According to the Written Decision of Administrative Penalty issued by China Securities Regulatory Commission (“CSRC”) on 31 March 2021, *ST Steyr have made false financial statements in its annual reports from 2014 to 2016. The facts ascertained and the annual reports of the Company indicate that the net profit attributable to its shareholders (the “net profit”) in any four consecutive fiscal years from 2015 to 2019 was negative, triggering a mandatory delisting due to major violations of law as described by Articles 2 and 4 of SZSE’s Implementation Measures on Mandatory Delisting of Listed Companies due to Major Violations of Law. *ST Steyr has been suspended from listing since 6 July 2020 because its audited net profit was negative for three consecutive fiscal years from 2017 to 2019, and the Company failed to disclose the first annual report following the listing suspension within the statutory period, which is a reason for finance-related delisting pursuant to Article 14.4.1 of Rules Governing Share Listing (Revised in November 2018). *ST Steyr has thus triggered a mandatory delisting both for major violations of laws and financial reasons. The time point for a finance-related delisting is earlier than that of mandatory delisting due to major violations of laws, therefore the procedure that first applies will be initiated, and the Company will be delisted following the finance-related delisting procedure.
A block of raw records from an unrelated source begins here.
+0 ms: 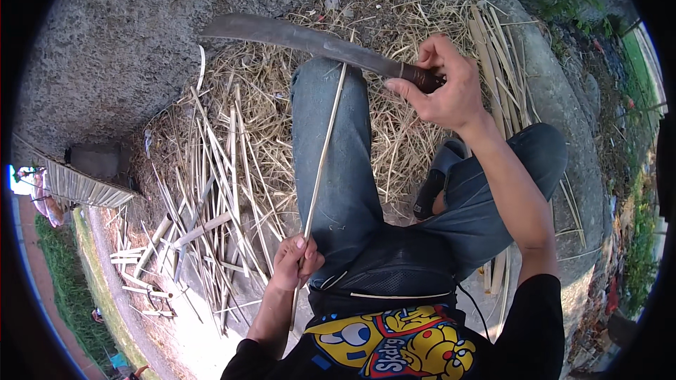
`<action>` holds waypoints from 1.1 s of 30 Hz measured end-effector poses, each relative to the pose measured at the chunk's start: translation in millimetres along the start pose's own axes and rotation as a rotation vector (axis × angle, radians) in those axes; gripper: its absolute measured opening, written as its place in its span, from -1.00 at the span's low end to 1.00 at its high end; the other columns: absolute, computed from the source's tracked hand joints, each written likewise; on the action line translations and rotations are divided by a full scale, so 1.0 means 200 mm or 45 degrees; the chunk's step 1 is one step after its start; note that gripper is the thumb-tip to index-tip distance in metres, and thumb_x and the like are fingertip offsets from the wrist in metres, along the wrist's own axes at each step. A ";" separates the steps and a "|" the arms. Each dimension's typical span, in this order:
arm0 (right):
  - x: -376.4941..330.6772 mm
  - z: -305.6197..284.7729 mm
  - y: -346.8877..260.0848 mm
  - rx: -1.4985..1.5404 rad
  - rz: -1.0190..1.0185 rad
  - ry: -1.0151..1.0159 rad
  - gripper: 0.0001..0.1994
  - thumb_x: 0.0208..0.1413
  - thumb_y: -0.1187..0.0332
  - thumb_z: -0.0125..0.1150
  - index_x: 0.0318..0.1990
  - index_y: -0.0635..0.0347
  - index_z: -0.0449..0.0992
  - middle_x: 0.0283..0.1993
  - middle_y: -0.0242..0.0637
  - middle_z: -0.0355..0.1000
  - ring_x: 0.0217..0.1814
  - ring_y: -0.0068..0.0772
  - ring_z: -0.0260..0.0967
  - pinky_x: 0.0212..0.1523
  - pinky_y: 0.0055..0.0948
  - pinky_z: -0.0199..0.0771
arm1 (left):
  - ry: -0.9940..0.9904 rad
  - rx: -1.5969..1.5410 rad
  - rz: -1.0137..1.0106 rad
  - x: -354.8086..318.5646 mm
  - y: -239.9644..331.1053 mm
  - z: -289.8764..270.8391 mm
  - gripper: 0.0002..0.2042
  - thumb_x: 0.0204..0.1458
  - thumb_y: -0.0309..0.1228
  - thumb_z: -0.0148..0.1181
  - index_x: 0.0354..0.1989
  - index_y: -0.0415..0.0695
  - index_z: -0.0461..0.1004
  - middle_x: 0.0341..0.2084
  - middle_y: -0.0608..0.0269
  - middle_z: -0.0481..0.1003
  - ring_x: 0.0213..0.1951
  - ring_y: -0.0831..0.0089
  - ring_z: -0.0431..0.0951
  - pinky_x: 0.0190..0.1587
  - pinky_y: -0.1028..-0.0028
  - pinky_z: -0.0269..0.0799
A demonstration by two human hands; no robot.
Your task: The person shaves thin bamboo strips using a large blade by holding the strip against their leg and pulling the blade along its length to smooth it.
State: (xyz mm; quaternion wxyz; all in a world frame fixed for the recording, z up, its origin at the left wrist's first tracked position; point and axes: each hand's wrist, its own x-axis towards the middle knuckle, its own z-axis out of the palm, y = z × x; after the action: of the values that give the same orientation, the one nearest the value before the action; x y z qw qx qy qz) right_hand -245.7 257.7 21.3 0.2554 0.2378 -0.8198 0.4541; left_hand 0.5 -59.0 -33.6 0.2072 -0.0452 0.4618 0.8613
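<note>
A long machete (303, 34) with a broad dark blade and a brown handle lies crosswise above my raised left knee. My right hand (448, 91) is closed round the handle, and the blade points to the left. In my left hand (296, 262), near my lap, the lower part of a thin pale bamboo strip (326, 148) is gripped. The strip slants up along my jeans (313, 134) over the thigh. Its upper end reaches the lower edge of the blade at the knee; whether they touch, I cannot tell.
Split bamboo strips (222, 162) are heaped on the ground to my left, with short cut pieces (144, 264) beyond. Shavings (401, 134) cover the ground ahead. More strips (496, 63) lie on the right beside stone. A rough grey wall (120, 49) rises at the far left.
</note>
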 end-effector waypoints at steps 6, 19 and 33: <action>-0.08 0.00 -0.11 0.039 -0.179 -0.174 -0.50 -0.22 0.18 0.63 -0.27 0.12 0.38 -0.51 -0.35 0.38 -0.54 -0.32 0.46 -0.49 -0.40 0.48 | 0.078 0.075 -0.003 0.01 0.01 0.04 -0.60 0.40 -0.14 -0.05 -0.45 -0.15 0.34 -0.87 0.40 0.14 -0.82 0.64 0.01 -0.66 0.52 -0.10; -0.16 0.09 -0.18 0.036 -0.288 -0.166 -0.49 -0.23 0.14 0.64 -0.26 0.18 0.43 -0.47 -0.34 0.44 -0.53 -0.37 0.47 -0.53 -0.45 0.47 | 0.099 0.221 0.056 0.02 0.00 0.02 -0.60 0.41 -0.14 -0.07 -0.42 -0.17 0.37 -0.85 0.43 0.13 -0.78 0.67 0.00 -0.65 0.54 -0.11; -0.15 0.07 -0.13 -0.002 -0.307 -0.086 -0.51 -0.20 0.12 0.60 -0.26 0.13 0.41 -0.49 -0.35 0.41 -0.56 -0.38 0.45 -0.57 -0.43 0.44 | 0.062 0.195 0.029 0.04 -0.01 -0.01 -0.57 0.42 -0.12 -0.14 -0.43 -0.17 0.37 -0.86 0.39 0.16 -0.78 0.65 0.01 -0.67 0.55 -0.09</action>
State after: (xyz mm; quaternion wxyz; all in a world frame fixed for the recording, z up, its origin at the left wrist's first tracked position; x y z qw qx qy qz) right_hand -210.3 237.3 12.2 0.2807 0.3495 -0.7938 0.4110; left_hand -5.7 -57.8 -37.9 0.1889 -0.0450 0.5316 0.8244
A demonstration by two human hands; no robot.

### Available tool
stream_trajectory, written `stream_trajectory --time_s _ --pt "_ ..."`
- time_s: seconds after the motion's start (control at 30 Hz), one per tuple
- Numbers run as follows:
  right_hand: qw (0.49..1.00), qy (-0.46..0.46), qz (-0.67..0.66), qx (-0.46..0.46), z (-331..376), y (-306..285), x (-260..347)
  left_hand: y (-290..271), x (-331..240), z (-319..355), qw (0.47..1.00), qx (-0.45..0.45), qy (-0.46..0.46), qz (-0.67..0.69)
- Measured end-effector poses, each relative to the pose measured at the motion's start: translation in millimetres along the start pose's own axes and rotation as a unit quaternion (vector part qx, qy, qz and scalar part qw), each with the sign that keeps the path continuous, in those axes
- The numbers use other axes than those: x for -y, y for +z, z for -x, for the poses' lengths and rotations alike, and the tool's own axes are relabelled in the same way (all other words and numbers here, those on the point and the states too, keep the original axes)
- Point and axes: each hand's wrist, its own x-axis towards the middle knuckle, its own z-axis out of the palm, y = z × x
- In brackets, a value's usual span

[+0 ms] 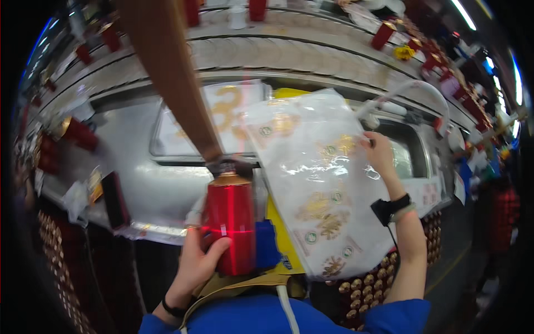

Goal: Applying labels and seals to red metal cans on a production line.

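My left hand (196, 263) is wrapped round a shiny red cylindrical canister (231, 234) with a gold rim, held upright close to my body. A thin red light line crosses its side. My right hand (381, 156) reaches over a clear-covered white sheet of gold decals (295, 172). Its fingers are pinched together at the sheet's upper right part; whatever they hold is too small to make out. Gold floral patterns and small green round marks are spread over the sheet. Beneath it shows a yellow sheet (282, 234).
A brown post (167, 72) slants down to just above the canister. Behind lies a tray (158, 146) with another gold-patterned sheet. A sink (425, 150) with a white curved faucet (428, 86) is at right. Red canisters (80, 133) and a dark phone-like slab (114, 200) sit left.
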Motion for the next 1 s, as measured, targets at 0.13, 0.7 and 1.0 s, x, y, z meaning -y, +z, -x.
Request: stream_trajectory --time_s 0.13,0.7,1.0 --pt "0.992 0.103 -0.008 0.068 -19 19 -41 -5 6 -1 0.998 0.007 -0.007 0.066" --pt "0.979 -0.177 -0.094 -0.047 76 -56 209 -22 13 -9 0.991 0.108 0.014 0.083" --pt "0.911 -0.180 -0.336 0.158 121 -108 308 -29 12 -25 0.964 0.156 -0.086 0.196"
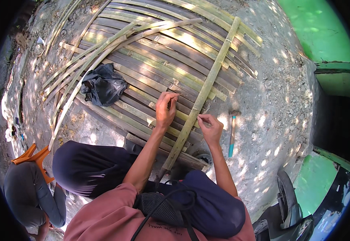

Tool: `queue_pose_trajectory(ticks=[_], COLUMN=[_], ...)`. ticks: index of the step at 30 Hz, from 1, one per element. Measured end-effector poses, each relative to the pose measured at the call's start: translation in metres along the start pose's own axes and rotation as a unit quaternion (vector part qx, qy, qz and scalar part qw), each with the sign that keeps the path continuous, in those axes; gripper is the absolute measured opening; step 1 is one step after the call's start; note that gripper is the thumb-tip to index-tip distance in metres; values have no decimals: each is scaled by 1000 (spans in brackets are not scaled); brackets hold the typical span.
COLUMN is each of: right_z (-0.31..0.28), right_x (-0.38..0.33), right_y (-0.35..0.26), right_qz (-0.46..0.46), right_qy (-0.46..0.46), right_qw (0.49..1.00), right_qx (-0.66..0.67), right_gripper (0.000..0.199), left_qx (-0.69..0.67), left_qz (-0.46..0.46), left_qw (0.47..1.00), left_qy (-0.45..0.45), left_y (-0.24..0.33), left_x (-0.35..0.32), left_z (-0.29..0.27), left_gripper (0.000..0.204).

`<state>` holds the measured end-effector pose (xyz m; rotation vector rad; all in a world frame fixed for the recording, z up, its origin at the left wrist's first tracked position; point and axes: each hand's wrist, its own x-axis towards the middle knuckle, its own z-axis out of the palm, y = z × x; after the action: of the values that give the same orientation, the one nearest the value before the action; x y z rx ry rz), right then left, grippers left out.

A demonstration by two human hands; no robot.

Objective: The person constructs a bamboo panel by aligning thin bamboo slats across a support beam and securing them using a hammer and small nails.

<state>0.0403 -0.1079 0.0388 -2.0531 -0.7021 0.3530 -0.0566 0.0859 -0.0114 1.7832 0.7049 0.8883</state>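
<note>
Bamboo slats (159,64), laid side by side into a flat panel on the gravel ground (271,104), fill the upper centre of the frame, and a long bamboo crosspiece (207,82) is laid diagonally over them from the upper right down to the lower centre. The left hand (165,110) is closed in a pinch just left of the crosspiece, at the middle of the frame; something thin seems to be held between thumb and fingers, though what it is cannot be told. The right hand (212,127) is likewise pinched shut at the crosspiece's right edge, its fingertips touching or nearly touching the bamboo; whether a nail or tie is gripped cannot be told.

A hammer with a blue handle (232,134) is left on the ground just right of the right hand. A crumpled black plastic bag (102,85) lies on the slats at centre left, beside a bundle of loose bamboo strips (76,76).

Several risks can be judged from this. Split bamboo edges are sharp, and bare fingertips could be cut or splintered if the crosspiece is shifted. The crosspiece appears unsecured along much of its length, so it could be knocked out of line by a knee. A small item pinched this finely could be dropped and lost between the slats.
</note>
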Motion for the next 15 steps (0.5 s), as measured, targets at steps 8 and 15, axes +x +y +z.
queue_pose_trajectory(ticks=[8, 15], right_z=[2, 1], right_x=[0, 3], right_y=[0, -13], right_qz=[-18, -43], right_qy=[-5, -25], right_qw=[1000, 998], right_qx=[-21, -36], right_gripper=[11, 12], left_qx=[-16, -46], left_qz=[-29, 55], left_qw=[997, 978], left_qy=[-67, -198], left_y=[9, 16], left_x=[-7, -21], left_z=[2, 8], left_gripper=[25, 34])
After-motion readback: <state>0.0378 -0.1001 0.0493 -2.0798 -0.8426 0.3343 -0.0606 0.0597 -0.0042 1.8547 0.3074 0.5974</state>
As per Article 14.4.23 of Rules Governing Share Listing (Revised in November 2018), *ST Steyr will enter the delisting transitional period and be traded on the risk warning board for 30 trading days beginning on 10 June 2021. The stock abbreviation will be changed to “Steyr Delisting”, and the daily price limit is 10%. SZSE will delist *ST Steyr on the next trading day upon the expiry of the delisting transitional period. SZSE advises investors to pay close attention to the transaction risk of the Company’s stock, conduct rational analysis, and avoid blindness in investment.

An official of SZSE pointed out that the delisting system for listed companies is an important basic system in the capital market and is of great significance to purifying the market environment, refining the mechanism for the survival of the fittest and improving the quality of listed companies. SZSE will faithfully practice the principles of “system building, non-intervention, and zero tolerance” and the requirements of “standing in awe of the market, rule of law, professionalism and risks and pooling the efforts of all sides to develop the capital market”. We will earnestly fulfill frontline regulatory responsibilities, strictly perform our duties as the principal that carries out delisting, and firmly uphold the seriousness and authority of the delisting system. We will ensure timely delisting and unimpeded market exit, and facilitate the formation of a sound market ecosystem, to further maintain the healthy and stable development of the capital market.